Après avoir exploré la question de l’identité, il convient d’expliquer la méthode pédagogique qui sous-tend notre démarche. Cette dernière a peu à peu évolué vers la volonté de remettre le dessin à la main au centre des outils de recherche. Peut-être que cela repose sur une nouvelle nécessité d’éloigner la machine, parfois trop présente dans nos enseignements ? En lien avec la volonté de replacer la complexité sur le devant de la scène, l’atelier vise, par le dessin, à éloigner l’uniformisation numérique et à réintroduire la richesse de l’ornement et de la vibration de chacune et chacun. De plus, nos voyages font partie intégrante de notre enseignement. Ils aident à faire ressortir les spécificités d’une ville, sa complexité, ses tensions ou ses séquelles, à apprendre à la comprendre, l’apprivoiser, même dans ses bas-fonds urbains, et à trouver des manières de la faire évoluer par le biais du projet d’architecture. Deux voyages ont rythmé l’année des 60 étudiantes et étudiants inscrits. Le premier, fin octobre 2024, a permis la découverte de Bordeaux et de rencontrer une série d’experts et d’acteurs de terrain, afin d’éveiller la curiosité autour des différentes thématiques et singularités de la ville. Chacune et chacun doit réaliser chaque jour un dessin à la main au format A5. Cet exercice est libre de toutes consignes. Ensuite, au format A1, de grands dessins de cartes à l’échelle territoriale tentent de mettre en évidence des spécificités urbaines. D’autres grands dessins explorent et illustrent des détails techniques issus de réalisations contemporaines ou historiques. Cette approche du territoire nous plonge au cœur de la réalité, dans la matière même. Comment définir un détail architectural ? Et comment ce détail peut-il, à son tour, définir l’architecture ? Quelle est sa contribution à l’esthétique, à la fonctionnalité et à la durabilité d’un bâtiment ? Ces différentes familles de recherches, aux échelles et formats différents vont peu à peu servir de guides à de grandes balades urbaines hors des sentiers battus.

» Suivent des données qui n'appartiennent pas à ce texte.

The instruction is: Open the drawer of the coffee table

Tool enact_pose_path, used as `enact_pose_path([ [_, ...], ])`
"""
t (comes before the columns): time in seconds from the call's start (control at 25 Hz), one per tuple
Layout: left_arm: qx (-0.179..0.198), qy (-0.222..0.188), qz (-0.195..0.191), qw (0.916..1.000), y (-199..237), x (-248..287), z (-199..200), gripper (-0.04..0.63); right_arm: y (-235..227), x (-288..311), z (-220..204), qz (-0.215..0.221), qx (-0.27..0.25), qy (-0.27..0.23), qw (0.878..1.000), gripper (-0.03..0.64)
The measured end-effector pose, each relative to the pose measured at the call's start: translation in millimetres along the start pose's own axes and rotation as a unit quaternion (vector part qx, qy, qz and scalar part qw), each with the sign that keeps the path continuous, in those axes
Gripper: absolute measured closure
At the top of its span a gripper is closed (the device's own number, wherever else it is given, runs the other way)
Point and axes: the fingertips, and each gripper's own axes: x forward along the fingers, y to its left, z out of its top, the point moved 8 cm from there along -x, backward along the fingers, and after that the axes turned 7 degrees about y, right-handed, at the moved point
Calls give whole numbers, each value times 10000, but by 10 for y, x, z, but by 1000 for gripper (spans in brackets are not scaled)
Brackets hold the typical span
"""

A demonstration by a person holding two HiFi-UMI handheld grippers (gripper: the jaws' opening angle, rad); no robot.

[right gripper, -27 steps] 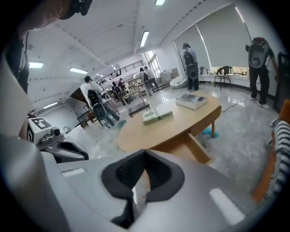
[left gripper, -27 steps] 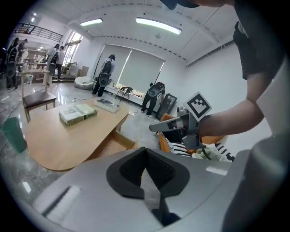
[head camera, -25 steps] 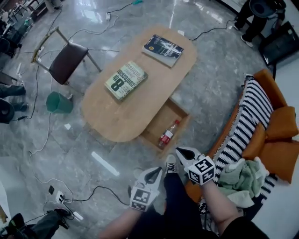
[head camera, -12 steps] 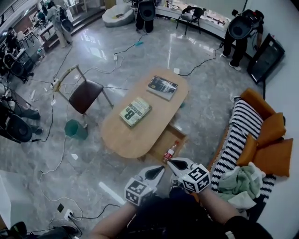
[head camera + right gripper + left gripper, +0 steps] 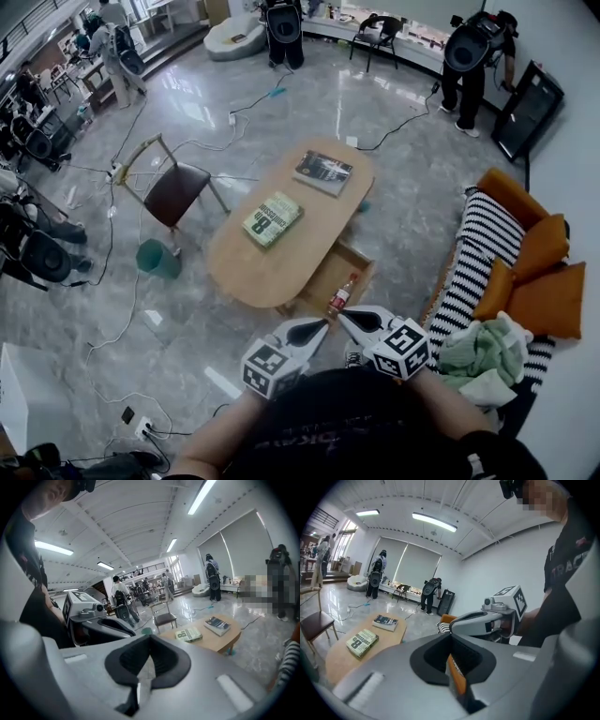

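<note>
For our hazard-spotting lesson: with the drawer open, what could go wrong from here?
The open drawer juts toward the person, so a step forward may knock it. A knock could roll the bottle lying inside. A power strip lies on the floor close by, a likely trip hazard.

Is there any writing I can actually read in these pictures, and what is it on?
"8th CONFESSION": on the green book lying on the coffee table.
"TRAC", cut off: on the person's dark shirt.
Too small to read: the cover of the dark book, the label of the bottle.
</note>
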Motion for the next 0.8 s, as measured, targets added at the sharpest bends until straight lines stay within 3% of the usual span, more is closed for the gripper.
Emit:
enact_pose_path([
  [0.48, -329, 54, -14, 9994, -56, -40, -170, 594, 199, 22, -248, 531, 397, 305, 9973, 615],
  [0.8, -374, -76, 109, 9992, -61, -33, -135, 594, 125, -23, -239, 464, 424, 208, 9978, 615],
])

Le second voyage, organisé fin février 2025, consistait en un arpentage plus fin de la ville avec un parcours atypique qui reliait chaque site retenu par les étudiants. Ces visites permettaient de voir et de comprendre la ville de façon inédite : ni les habitants, ni les touristes ne parcourent d’aussi longues distances traversant quartiers résidentiels, zones industrielles, périphéries, zones touristiques et carrières de pierre. Ces deux voyages sont des moments d’études inhérents à la méthode d’apprentissage. Toutes les expérimentations vont finalement se rejoindre in situ au sein de projets d’architecture qui s’implantent dans des lieux qui résonnent avec les recherches. À l’image des grandes coupes urbaines que faisait Ignasi de Solà-Morales i Rubió dans le territoire pour le comprendre et le soigner, l’atelier utilise le projet d’architecture comme des aiguilles d’acupuncture urbaine, dont l’histoire se dénoue dans des territoires invisibilisés.